13.4. The Customer should always maintain a recent copy of all data at all times, as Geforce Technologies will not be liable for incomplete, out of date, corrupt or otherwise incomplete data recovered from our backups and archives.

13.5. Geforce Technologies takes automatic system backups of all web hosting packages seven (7) times a week.

14. Changes

14.1. Geforce Technologies may amend the Terms of Service at any time. Should any change occur, we will advise the Customer by email and note the specific changes which have occurred, and provide fourteen (14) days notice before any changes are enforced.

14.2. In exceptional circumstances, Geforce Technologies Management may be required to amend the Terms of Service and enforce the amendments immediately. If this is the case, the Customer will be advised by email and the circumstances will be explained.

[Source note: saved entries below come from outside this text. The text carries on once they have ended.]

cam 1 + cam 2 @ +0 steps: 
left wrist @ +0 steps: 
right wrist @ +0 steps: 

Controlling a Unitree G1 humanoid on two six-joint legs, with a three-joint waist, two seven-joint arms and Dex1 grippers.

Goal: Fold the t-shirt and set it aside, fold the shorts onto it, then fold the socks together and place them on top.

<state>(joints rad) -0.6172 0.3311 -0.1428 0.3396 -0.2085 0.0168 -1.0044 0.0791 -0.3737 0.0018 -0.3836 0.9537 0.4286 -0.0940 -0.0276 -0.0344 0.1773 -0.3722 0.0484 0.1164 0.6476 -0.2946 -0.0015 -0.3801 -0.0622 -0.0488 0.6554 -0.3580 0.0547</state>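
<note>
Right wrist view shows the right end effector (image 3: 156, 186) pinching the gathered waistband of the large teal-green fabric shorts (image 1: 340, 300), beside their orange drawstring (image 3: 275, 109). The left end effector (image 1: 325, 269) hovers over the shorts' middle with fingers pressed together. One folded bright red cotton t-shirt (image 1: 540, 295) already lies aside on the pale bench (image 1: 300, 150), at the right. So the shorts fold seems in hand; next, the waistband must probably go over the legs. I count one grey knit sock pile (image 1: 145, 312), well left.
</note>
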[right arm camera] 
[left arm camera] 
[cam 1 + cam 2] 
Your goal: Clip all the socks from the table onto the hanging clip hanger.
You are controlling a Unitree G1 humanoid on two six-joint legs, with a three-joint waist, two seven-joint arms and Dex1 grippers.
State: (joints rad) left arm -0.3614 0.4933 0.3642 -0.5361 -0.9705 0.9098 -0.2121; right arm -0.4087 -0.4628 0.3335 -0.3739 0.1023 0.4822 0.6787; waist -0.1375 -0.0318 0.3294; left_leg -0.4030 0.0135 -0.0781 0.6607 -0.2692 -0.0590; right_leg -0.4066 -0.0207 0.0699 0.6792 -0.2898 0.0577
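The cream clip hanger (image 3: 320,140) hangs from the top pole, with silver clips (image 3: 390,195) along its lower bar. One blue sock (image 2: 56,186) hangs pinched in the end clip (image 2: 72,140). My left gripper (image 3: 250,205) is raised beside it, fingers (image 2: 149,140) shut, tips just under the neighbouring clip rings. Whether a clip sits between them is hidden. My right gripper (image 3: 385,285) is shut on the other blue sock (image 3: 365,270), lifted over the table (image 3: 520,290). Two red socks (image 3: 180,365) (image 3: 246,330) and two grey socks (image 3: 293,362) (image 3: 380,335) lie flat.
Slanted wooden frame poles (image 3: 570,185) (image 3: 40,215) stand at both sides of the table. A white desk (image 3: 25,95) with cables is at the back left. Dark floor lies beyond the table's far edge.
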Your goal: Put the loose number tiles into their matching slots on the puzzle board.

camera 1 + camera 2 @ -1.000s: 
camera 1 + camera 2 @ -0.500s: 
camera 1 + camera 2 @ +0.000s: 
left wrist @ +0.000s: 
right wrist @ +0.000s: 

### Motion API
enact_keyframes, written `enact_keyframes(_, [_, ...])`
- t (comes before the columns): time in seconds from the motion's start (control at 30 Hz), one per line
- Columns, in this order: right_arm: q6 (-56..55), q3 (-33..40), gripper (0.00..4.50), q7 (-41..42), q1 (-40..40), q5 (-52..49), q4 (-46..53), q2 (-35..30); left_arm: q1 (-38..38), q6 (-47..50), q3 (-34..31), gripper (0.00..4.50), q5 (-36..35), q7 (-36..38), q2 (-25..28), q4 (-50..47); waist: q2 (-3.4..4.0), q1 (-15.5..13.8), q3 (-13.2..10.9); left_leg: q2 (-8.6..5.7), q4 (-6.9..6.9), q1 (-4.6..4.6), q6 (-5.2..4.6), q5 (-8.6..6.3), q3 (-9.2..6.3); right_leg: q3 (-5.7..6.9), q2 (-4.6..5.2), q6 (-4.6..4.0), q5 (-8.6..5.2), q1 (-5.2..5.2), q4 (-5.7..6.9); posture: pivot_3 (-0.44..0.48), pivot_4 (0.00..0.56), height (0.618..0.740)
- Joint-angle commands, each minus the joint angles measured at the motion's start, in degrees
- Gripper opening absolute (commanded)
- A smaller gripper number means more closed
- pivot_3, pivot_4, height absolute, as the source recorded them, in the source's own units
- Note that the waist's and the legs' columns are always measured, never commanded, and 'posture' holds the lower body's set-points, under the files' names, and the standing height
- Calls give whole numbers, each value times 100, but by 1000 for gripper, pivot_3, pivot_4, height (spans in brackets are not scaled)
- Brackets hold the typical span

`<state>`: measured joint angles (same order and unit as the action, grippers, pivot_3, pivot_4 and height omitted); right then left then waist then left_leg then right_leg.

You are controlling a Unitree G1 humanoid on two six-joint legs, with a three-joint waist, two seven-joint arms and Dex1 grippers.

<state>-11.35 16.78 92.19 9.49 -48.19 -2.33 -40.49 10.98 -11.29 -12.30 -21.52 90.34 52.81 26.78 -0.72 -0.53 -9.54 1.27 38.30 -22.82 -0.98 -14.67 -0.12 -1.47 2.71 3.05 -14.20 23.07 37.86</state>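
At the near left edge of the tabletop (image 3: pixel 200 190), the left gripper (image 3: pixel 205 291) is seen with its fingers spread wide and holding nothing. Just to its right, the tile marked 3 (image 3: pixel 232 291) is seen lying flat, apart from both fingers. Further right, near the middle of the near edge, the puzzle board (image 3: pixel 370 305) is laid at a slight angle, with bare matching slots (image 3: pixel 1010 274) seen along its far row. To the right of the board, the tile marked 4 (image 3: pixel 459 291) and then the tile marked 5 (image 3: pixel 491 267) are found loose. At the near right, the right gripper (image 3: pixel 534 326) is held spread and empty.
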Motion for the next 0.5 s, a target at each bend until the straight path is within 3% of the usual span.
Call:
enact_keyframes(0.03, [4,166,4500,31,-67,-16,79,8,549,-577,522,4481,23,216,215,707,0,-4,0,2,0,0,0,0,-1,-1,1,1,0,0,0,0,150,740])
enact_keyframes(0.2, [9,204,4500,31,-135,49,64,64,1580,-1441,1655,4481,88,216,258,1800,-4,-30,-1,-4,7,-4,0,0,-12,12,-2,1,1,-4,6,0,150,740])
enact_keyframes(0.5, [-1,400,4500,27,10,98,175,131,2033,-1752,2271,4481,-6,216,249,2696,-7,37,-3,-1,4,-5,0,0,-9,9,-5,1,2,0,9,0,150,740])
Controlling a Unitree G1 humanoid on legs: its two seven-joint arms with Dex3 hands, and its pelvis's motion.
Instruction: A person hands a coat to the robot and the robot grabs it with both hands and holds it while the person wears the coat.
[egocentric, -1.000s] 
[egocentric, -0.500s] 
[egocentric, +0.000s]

14.3. Our Terms of Service are made available online for viewing at http://www.geforce.net.au/terms.php

15. Use of Identity

15.1. The Customer agrees to use the Geforce Technologies logo, company information and related services in accordance with approved marketing guidelines.

15.2. Geforce Technologies agrees not to use a Customer name, logos or information without prior written consent of the Customer.

16. Entire Agreement

16.1. These terms and conditions constitute the entire agreement between Geforce Technologies and the Customer, and it supersedes all prior oral or written agreements, understandings and representations.

17. Governing Law

17.1. The Customer agrees to abide by all local, state and federal laws pursuant to the Services delivered by Geforce Technologies.

17.2. The Customer agrees that these terms and conditions are governed by the laws of NSW, Australia, and agrees to the exclusive jurisdiction of the Courts of that state.